··· RECORDS TO PROCESS ···

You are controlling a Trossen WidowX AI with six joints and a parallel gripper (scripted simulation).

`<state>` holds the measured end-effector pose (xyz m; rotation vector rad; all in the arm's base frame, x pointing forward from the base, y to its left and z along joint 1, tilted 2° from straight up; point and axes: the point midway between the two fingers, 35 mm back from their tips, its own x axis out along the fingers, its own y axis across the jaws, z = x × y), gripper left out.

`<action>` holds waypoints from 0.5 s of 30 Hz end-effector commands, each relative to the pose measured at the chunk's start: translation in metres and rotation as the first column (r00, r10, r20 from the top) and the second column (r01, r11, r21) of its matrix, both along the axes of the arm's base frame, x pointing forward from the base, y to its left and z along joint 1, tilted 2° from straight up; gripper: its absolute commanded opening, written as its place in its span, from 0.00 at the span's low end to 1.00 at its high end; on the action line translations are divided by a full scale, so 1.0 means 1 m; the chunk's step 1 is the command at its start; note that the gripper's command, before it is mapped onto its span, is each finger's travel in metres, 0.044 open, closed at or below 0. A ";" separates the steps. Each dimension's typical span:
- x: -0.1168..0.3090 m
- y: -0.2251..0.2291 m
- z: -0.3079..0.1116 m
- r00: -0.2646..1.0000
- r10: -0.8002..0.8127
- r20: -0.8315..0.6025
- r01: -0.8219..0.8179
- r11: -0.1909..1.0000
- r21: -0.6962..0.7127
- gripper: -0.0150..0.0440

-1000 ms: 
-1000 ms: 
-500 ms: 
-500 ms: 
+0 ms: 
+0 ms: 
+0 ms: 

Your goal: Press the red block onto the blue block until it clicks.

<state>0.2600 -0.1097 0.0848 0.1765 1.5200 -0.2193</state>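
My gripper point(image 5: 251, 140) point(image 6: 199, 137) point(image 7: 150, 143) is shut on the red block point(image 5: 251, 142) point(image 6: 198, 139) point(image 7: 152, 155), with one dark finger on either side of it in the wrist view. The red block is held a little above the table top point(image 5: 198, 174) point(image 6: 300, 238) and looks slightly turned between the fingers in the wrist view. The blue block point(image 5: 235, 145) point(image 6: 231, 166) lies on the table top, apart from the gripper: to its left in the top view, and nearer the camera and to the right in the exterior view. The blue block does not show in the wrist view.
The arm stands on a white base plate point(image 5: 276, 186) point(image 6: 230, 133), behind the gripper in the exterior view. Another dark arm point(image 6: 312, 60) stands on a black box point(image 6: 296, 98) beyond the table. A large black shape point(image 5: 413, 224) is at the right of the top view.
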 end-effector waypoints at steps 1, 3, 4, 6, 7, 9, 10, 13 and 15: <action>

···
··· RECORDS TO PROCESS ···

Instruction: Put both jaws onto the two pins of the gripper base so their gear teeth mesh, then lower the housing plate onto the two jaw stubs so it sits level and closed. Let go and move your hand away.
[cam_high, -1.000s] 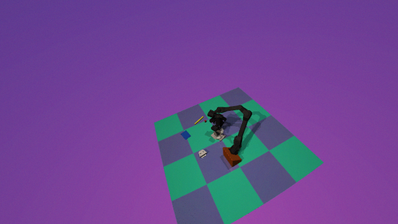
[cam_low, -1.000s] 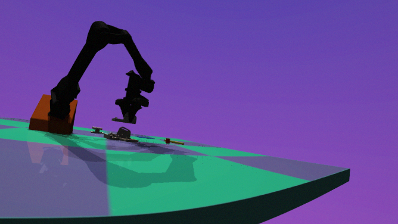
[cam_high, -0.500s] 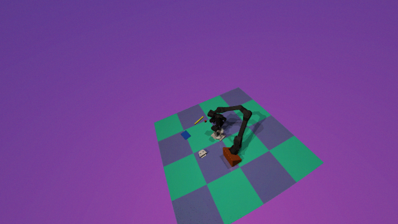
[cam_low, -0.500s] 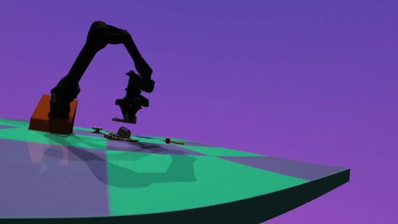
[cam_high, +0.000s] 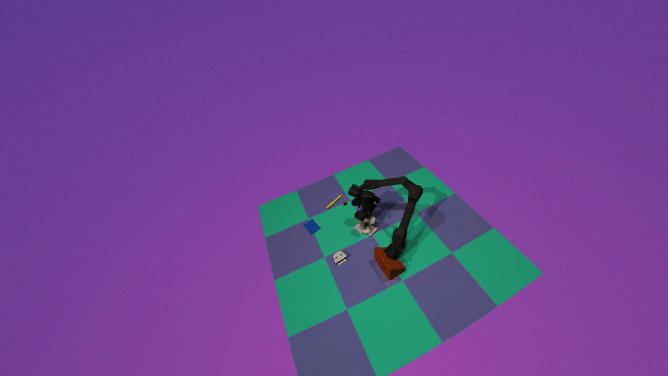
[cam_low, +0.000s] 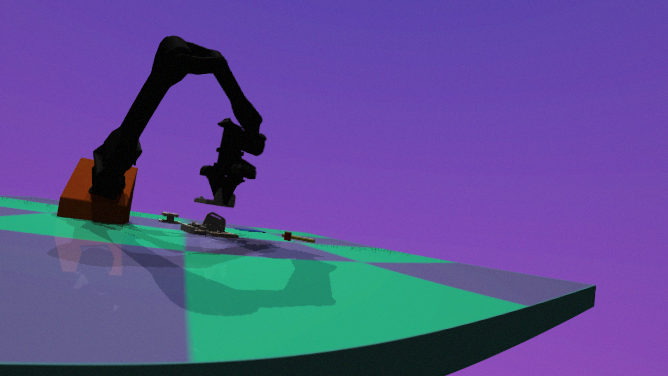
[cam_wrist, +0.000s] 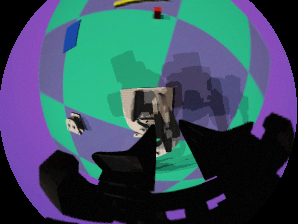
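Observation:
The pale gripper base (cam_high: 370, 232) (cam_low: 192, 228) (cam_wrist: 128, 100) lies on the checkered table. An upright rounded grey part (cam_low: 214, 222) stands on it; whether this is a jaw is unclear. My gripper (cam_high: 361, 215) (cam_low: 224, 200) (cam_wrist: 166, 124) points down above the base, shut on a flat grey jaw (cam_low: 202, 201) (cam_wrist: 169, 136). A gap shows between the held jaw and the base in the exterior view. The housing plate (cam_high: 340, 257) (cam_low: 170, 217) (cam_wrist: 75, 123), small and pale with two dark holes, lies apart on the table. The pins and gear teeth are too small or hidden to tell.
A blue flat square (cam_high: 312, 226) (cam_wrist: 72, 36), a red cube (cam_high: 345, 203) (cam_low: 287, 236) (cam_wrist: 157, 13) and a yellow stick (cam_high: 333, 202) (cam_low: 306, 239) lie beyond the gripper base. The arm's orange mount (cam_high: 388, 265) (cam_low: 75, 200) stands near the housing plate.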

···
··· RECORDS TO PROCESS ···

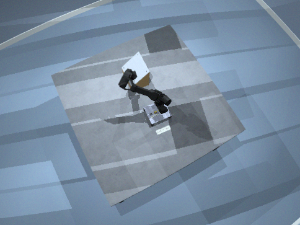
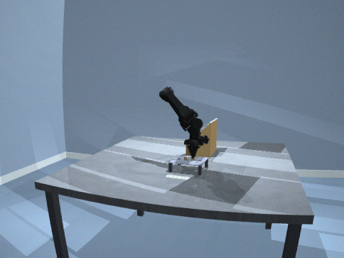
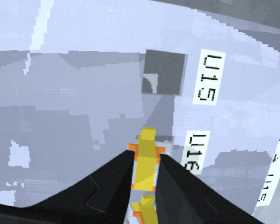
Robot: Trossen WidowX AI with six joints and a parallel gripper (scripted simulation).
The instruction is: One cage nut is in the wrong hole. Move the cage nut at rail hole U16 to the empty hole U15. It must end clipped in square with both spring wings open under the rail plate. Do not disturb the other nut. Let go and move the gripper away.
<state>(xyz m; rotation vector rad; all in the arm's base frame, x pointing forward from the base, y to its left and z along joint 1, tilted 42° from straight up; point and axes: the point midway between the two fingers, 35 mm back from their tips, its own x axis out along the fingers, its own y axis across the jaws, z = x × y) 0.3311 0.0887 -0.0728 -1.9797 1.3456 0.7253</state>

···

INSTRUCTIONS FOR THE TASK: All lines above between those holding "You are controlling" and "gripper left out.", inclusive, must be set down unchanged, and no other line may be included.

ANSWER TO THIS TASK:
You are controlling a Trossen WidowX AI with six joints and a parallel gripper (scripted simulation).

`<state>` holds the measured end-effector pose (xyz m; rotation vector rad; all in the arm's base frame, x pointing forward from the base, y to its left and z along joint 1, tilted 2° from straight up; point and axes: the point midway between the two fingers, 35 mm back from their tips, its own x axis out along the fingers, its own y axis across the jaws, z = x × y), gripper left out.

The requested output has been fully supplied.